EXERCISE INSTRUCTIONS: Say how many lines in the entries below have the word "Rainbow" in them, giving only the number.
BEGIN PROVIDED RECORDS
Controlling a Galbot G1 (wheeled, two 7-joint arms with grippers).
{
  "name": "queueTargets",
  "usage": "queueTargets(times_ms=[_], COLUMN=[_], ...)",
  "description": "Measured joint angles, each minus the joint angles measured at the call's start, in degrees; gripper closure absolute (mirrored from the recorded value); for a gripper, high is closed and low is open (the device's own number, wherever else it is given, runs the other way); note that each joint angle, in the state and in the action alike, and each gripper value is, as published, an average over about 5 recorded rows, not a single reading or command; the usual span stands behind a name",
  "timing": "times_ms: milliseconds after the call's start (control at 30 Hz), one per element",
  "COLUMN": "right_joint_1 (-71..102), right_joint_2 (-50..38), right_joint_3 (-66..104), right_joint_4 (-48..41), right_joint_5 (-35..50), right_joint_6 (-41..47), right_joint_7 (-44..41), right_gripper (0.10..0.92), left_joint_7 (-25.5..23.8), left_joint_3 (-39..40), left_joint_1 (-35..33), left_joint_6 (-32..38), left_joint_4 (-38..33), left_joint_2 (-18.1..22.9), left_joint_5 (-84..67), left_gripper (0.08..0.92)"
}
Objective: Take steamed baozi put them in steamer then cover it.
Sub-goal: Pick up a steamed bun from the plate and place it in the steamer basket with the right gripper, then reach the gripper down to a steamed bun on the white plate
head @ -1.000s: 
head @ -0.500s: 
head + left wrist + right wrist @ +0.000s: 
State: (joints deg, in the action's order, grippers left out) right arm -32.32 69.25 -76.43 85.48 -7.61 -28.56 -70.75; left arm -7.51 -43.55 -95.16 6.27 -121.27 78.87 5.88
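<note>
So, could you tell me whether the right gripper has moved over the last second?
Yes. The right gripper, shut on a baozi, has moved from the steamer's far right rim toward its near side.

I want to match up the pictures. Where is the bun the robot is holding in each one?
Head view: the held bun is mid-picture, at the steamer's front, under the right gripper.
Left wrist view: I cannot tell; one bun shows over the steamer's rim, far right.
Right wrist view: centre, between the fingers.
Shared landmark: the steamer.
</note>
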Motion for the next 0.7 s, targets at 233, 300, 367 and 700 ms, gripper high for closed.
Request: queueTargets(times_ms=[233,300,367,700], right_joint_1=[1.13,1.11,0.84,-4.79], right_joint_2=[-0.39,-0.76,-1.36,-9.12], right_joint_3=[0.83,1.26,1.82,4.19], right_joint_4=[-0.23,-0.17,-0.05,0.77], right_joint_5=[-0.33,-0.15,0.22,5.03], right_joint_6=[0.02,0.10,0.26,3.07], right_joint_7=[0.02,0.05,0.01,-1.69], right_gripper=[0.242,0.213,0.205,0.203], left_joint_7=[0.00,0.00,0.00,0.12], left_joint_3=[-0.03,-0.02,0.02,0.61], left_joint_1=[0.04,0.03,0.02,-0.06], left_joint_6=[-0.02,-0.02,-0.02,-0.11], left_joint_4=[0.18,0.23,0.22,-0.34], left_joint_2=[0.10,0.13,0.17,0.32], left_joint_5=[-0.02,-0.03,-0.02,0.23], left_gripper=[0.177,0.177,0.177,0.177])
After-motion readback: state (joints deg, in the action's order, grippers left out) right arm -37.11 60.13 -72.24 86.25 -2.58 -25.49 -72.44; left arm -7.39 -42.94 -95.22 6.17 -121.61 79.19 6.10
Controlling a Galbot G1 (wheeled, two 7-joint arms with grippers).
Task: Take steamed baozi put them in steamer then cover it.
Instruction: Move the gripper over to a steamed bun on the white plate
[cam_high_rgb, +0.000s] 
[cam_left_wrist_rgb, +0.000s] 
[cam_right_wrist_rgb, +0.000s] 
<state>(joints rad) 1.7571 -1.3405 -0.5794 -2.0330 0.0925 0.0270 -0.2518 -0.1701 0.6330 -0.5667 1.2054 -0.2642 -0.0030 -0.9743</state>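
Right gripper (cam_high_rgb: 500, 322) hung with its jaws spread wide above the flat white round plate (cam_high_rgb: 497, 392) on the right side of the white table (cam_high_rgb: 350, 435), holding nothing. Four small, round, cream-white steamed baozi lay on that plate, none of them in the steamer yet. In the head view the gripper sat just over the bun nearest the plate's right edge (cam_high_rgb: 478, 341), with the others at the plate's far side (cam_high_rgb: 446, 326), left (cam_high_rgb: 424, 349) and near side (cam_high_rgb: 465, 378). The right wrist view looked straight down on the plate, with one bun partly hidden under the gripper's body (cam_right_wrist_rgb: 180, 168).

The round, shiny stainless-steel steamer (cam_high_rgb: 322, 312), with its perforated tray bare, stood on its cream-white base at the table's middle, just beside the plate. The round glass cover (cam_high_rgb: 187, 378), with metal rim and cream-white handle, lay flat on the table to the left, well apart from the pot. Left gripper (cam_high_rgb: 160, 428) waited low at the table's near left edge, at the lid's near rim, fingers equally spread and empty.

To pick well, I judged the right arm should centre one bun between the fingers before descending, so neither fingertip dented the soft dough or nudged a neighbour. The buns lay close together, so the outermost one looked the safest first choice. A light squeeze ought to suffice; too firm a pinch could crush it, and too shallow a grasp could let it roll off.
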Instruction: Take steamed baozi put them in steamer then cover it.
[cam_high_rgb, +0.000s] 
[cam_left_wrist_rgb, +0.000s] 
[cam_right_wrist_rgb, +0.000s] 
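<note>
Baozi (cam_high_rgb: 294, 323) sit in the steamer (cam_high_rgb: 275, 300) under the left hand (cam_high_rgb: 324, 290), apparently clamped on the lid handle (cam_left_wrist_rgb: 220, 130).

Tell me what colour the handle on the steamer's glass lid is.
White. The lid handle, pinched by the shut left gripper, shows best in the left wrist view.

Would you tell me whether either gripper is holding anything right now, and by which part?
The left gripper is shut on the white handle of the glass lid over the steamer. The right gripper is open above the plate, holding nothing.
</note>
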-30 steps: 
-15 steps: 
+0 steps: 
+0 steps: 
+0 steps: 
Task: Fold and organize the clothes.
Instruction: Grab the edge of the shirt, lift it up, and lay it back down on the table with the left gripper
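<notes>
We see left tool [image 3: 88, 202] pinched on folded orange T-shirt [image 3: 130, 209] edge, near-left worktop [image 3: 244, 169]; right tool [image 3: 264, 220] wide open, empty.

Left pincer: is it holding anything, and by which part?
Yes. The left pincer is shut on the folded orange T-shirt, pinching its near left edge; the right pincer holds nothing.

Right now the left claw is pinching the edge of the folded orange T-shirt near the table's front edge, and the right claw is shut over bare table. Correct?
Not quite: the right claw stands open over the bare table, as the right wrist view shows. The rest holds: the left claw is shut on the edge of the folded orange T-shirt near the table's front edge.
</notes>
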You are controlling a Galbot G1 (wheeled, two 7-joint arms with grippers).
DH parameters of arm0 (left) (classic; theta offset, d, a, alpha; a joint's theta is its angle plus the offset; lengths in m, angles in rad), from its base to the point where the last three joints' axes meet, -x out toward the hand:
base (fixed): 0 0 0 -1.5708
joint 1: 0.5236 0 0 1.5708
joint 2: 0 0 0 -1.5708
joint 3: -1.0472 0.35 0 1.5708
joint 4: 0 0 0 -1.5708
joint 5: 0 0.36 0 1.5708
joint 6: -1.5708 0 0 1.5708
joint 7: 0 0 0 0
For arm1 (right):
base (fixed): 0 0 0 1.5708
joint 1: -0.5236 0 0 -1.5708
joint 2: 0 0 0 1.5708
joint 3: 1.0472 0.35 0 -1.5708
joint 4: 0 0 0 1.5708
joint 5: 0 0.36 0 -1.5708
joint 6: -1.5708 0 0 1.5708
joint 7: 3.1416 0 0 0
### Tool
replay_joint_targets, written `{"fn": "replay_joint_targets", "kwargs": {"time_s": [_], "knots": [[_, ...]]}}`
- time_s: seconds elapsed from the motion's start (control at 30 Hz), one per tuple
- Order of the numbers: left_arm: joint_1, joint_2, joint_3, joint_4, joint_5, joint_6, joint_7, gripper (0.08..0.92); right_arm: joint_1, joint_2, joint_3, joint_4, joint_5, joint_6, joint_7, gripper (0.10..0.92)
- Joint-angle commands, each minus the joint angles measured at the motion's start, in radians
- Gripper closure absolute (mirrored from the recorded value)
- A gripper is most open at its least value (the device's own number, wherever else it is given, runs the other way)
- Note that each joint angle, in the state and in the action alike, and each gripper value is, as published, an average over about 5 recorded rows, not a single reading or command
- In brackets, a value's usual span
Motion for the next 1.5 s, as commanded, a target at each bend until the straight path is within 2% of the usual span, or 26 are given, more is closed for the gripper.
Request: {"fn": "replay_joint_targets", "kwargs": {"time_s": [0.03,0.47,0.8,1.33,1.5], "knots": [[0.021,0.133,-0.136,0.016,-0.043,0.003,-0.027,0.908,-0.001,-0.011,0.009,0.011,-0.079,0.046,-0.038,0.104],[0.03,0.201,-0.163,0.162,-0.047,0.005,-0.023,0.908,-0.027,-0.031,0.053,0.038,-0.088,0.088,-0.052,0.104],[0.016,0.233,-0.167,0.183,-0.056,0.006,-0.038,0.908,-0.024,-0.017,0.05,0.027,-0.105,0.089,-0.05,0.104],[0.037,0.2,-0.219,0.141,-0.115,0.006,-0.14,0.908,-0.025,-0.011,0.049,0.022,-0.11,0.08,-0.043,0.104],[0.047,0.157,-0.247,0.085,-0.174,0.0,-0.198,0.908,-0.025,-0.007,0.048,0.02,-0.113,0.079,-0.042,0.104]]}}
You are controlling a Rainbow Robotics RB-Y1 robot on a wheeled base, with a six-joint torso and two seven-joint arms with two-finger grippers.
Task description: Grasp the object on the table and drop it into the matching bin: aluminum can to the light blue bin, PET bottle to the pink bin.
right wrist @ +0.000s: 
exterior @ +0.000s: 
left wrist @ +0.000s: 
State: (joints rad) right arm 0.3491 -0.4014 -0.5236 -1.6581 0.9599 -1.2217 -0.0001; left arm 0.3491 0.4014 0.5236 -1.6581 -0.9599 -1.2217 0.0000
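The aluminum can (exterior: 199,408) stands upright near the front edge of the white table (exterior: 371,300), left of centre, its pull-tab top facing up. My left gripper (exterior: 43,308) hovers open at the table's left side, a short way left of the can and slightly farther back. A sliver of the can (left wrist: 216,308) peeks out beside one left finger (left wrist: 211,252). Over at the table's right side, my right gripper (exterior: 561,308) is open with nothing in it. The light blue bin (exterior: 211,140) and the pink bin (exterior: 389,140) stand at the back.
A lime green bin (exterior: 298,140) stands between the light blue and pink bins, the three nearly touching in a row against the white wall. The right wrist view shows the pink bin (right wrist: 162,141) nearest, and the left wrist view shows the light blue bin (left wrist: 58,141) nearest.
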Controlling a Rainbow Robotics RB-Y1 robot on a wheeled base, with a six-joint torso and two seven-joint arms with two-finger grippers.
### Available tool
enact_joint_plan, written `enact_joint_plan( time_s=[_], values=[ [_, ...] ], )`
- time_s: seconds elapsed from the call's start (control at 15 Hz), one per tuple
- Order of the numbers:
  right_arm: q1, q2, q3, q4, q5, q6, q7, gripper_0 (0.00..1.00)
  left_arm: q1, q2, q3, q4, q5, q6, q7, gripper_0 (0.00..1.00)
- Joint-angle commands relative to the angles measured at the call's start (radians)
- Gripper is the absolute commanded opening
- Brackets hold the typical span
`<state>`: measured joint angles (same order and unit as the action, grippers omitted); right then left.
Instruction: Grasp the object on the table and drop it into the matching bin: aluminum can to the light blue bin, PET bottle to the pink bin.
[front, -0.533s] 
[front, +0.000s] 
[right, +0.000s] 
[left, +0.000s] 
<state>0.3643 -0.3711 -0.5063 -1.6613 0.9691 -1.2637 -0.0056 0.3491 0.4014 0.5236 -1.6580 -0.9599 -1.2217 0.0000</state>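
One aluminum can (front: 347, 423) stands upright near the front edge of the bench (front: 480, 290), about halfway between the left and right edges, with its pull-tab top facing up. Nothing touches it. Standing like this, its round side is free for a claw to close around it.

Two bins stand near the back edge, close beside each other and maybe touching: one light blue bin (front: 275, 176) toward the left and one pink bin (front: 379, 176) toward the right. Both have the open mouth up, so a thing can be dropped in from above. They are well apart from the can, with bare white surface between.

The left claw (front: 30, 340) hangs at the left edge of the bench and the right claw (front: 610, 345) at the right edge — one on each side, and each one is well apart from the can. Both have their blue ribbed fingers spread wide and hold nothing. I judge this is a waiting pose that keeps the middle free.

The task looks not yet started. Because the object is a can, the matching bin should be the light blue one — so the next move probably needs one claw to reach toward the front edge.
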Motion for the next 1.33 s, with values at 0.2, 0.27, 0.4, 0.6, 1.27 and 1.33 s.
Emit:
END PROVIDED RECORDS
COMPLETED EXERCISE: 2